Festival ayrıca, 1920’lerde Almanya’da o zamana kadar hiç yapılmamış bir işe kendini adamış bir yönetmen olan Lotte Reiniger’in filmlerini, bir ilki gerçekleştirerek gösterecek. İzleyici yüzyılın başından gelen bu sempatik filmleri, Alman perküsyon sanatçısı Steven Garling’in canlı müziği eşliğinde izleyecek. Kitleleri kışkırtmayı seven ve ‘arzunun aykırı yönetmeni’ olarak tanımlanan Fransız yönetmen Catherine Breillat’ın beş filmi de festivalde. Alman yönetmen Dorris Dorrie’nin ve yüzyılın en iyi oyuncularından biri sayılan Katherine Hepburn’un filmleri de var.

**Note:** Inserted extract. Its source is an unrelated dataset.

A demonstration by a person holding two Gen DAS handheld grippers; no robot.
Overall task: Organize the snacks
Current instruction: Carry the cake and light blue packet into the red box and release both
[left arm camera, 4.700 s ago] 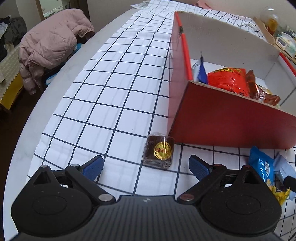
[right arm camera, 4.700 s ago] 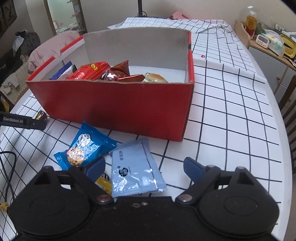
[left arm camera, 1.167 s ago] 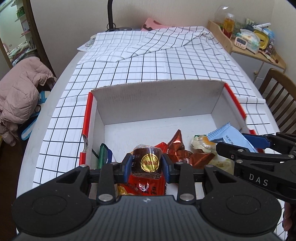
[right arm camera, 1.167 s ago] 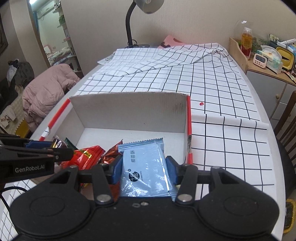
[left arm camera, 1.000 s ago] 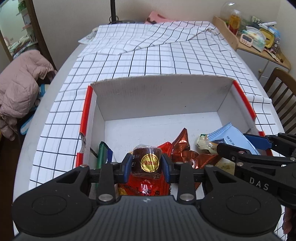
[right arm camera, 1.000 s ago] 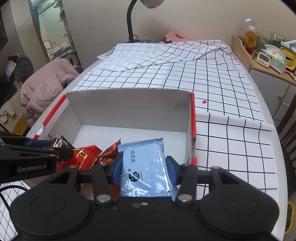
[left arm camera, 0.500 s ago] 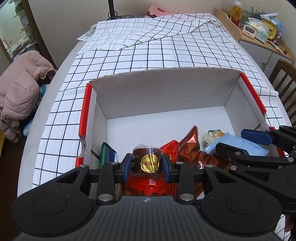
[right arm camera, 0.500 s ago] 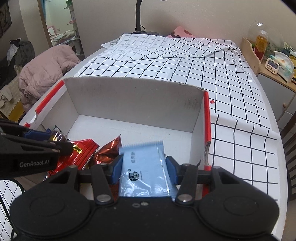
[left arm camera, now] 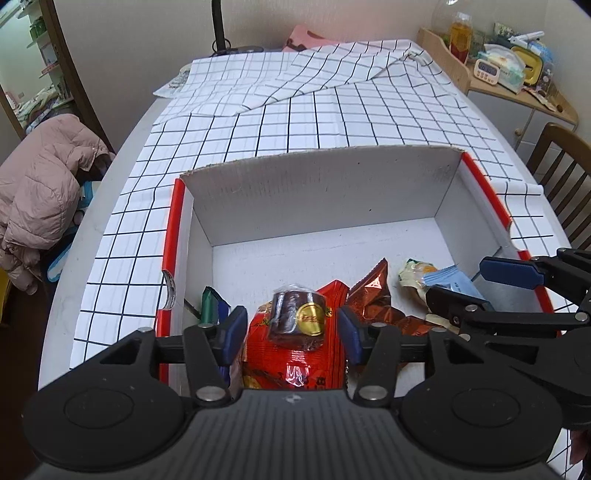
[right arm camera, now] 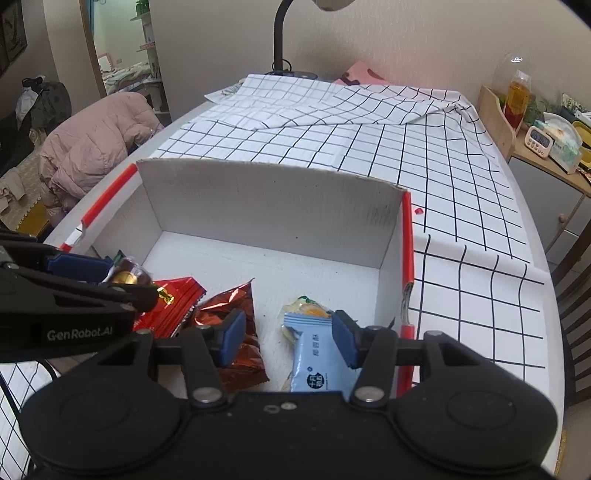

Ve ‘Bir cam kırığı’; Marie Trintignant... Bir televizyon dizisinin çekimleri için bulunduğu Litvanya’da, Noir Desir adlı rock grubunun solisti olan sevgilisi Bertrand Cantat tarafından dövüldüğü için 41 yaşında hayata veda eden oyuncu. Ünlü ve başarılı bir oyuncu, dört çocuk annesi, güzel ve özgür bir kadın, aktif bir feminist olan Trintignant, ‘Kayıp Denizciler’ ve ‘Betty’ adlı iki filmiyle festivalde anılacak.

Bitmedi: Festivalde ayrıca 13 belgesel, 24 kısa film, kısa film öykü yarışması, erotizm ve pornografi arasındaki sınır üzerine bir panel var. Bir de festival boyunca Kavaklıdere Sineması’nda görülebilecek ve fotoğraflarını Muammer Yanmaz’ın çektiği, Türk Sineması’nda Kadın Yönetmenler Fotoğraf Sergisi...

Sayıları 25’i geçmeyen, yaklaşık altı bin Türk filmi içinde çektikleri film sayısı 100’ü geçmeyen kadın yönetmenler... Biz de Uçan Süpürge’nin sorduğu ‘Neden sinemamızdaki kadın yönetmenlerin sayısı az?’, ‘Neden kalıcı olamadılar?’ gibi soruları şimdilik bir yana bırakıp, ‘Peki biz sinemamızdaki bu az sayıdaki kadını ve filmlerini tanıyor muyuz?’ sorusuna küçük bir cevap vermeye çalışacağız Albüm sayfasında bu hafta.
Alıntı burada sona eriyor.